■ **COLLECTED DATA**
>>>
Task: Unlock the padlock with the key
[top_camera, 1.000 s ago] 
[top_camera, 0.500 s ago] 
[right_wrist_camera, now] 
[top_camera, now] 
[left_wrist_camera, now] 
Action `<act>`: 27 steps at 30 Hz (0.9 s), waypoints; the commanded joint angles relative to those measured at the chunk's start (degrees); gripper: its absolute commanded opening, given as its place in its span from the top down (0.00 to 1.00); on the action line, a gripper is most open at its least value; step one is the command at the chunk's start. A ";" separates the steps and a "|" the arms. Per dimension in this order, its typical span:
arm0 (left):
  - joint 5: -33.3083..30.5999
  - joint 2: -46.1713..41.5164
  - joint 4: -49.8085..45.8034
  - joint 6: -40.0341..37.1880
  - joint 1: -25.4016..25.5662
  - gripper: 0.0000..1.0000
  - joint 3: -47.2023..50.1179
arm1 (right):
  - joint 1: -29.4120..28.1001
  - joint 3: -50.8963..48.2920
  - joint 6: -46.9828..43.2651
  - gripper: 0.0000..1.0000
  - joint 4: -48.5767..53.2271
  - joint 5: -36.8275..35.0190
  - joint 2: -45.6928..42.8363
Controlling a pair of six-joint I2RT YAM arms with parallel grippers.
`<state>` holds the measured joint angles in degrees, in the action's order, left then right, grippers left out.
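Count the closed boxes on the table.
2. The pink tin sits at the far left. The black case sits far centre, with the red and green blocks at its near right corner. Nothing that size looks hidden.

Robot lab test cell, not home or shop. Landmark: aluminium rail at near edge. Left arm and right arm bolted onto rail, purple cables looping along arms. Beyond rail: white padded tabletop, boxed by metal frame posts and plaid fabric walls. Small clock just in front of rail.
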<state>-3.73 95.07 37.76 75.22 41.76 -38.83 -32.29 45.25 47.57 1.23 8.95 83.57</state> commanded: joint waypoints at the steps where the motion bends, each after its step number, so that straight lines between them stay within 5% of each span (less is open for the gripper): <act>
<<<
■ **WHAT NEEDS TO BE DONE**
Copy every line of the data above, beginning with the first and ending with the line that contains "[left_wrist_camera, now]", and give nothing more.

■ **RESPONSE**
Task: Unlock the padlock with the key
[top_camera, 1.000 s ago] 
[top_camera, 0.500 s ago] 
[right_wrist_camera, now] 
[top_camera, now] 
[left_wrist_camera, now] 

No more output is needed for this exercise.